**WHAT THE TASK ASKS:** Give all of the data below again exactly, and drop the images.
═══ SUPPLIED DATA ═══
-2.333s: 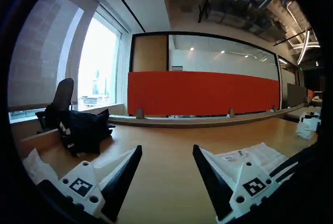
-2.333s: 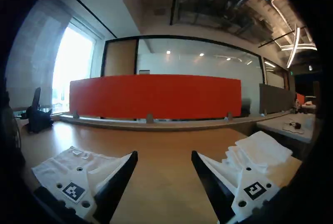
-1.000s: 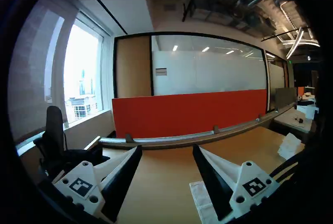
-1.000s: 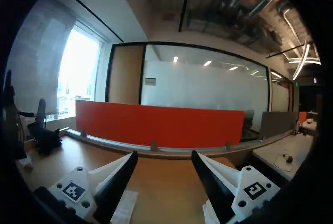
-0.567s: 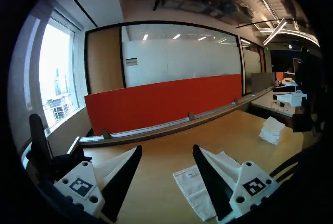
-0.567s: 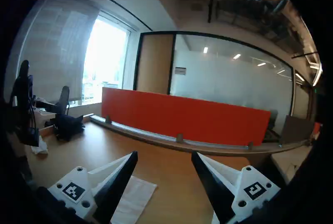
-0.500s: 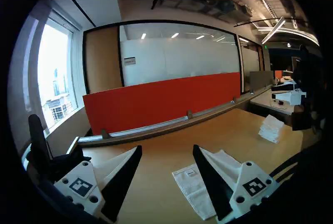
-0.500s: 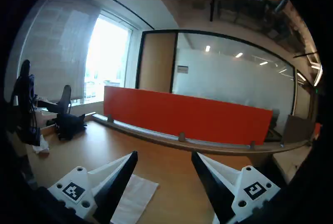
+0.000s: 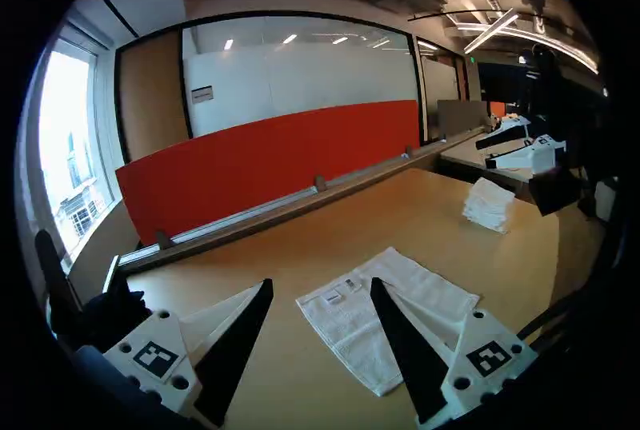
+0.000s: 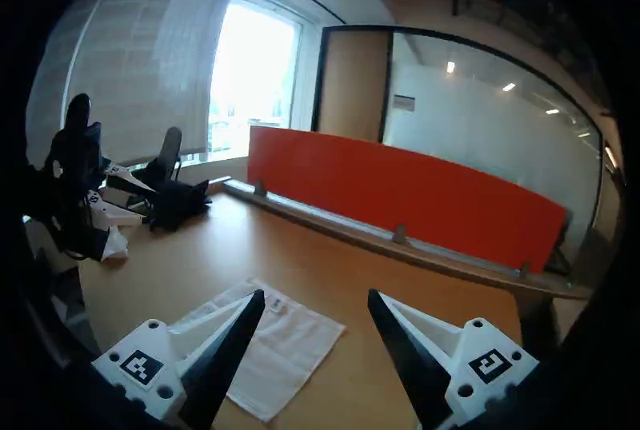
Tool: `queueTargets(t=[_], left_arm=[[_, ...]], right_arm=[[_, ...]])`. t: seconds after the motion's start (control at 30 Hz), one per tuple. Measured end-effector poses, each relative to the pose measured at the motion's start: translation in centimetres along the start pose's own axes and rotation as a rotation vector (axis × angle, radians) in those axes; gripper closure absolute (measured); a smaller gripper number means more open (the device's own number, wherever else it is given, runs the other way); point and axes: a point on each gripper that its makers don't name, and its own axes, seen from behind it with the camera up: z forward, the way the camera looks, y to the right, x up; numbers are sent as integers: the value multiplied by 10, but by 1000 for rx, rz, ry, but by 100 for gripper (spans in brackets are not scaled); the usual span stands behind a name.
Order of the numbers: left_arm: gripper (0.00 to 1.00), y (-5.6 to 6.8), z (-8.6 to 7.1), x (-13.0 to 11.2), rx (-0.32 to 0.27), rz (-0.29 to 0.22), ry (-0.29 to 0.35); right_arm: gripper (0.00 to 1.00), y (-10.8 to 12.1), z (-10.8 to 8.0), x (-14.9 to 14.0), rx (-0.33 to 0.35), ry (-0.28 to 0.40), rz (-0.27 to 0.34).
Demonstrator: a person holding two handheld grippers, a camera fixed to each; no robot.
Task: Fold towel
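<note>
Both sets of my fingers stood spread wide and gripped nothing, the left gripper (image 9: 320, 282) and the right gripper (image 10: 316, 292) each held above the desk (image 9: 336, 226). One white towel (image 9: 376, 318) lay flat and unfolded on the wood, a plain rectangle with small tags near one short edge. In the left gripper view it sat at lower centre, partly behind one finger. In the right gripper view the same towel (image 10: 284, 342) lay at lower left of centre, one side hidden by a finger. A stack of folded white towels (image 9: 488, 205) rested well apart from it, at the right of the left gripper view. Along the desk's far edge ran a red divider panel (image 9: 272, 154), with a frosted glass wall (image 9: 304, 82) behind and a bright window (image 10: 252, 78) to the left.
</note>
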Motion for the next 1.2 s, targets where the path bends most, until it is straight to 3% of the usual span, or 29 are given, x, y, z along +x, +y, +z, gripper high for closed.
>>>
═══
**ANSWER BOX:**
-2.333s: 
-2.333s: 
-1.000s: 
-1.000s: 
-0.567s: 
-0.567s: 
-0.500s: 
-0.500s: 
+0.000s: 
+0.000s: 
Tool: `queueTargets(t=[_], left_arm=[[_, ...]], right_arm=[[_, ...]])`. t: seconds after the motion's start (control at 30 Hz), one per tuple. Measured end-effector poses, each relative to the pose measured at the motion's start: translation in centimetres along the start pose's own axes and rotation as a rotation vector (axis × angle, radians) in those axes; gripper closure absolute (measured); a smaller gripper number means more open (the device's own number, wherever else it is given, runs the other way); point and axes: a point on each gripper that its makers don't name, and its own axes, seen from behind it with the camera up: z forward, the way the camera looks, y to the right, x up; numbers are sent as integers: the value multiplied by 10, but by 1000 for rx, rz, ry, but by 100 for gripper (spans in brackets are not scaled); the usual span stands behind a name.
Order of the numbers: left_arm: gripper (0.00 to 1.00), y (-5.6 to 6.8), z (-8.6 to 7.1), x (-13.0 to 11.2), rx (-0.32 to 0.27), rz (-0.29 to 0.22), ry (-0.29 to 0.35); right_arm: gripper (0.00 to 1.00), y (-10.8 to 12.1), z (-10.8 to 8.0), x (-14.9 to 14.0), rx (-0.33 to 0.35), ry (-0.28 to 0.40), rz (-0.27 to 0.34).
Demonstrator: a person holding two handheld grippers, a camera fixed to each; no robot.
Task: Fold towel
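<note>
Both sets of my fingers stood spread wide and gripped nothing, the left gripper (image 9: 320, 282) and the right gripper (image 10: 316, 292) each held above the desk (image 9: 336, 226). One white towel (image 9: 376, 318) lay flat and unfolded on the wood, a plain rectangle with small tags near one short edge. In the left gripper view it sat at lower centre, partly behind one finger. In the right gripper view the same towel (image 10: 284, 342) lay at lower left of centre, one side hidden by a finger. A stack of folded white towels (image 9: 488, 205) rested well apart from it, at the right of the left gripper view. Along the desk's far edge ran a red divider panel (image 9: 272, 154), with a frosted glass wall (image 9: 304, 82) behind and a bright window (image 10: 252, 78) to the left.
</note>
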Motion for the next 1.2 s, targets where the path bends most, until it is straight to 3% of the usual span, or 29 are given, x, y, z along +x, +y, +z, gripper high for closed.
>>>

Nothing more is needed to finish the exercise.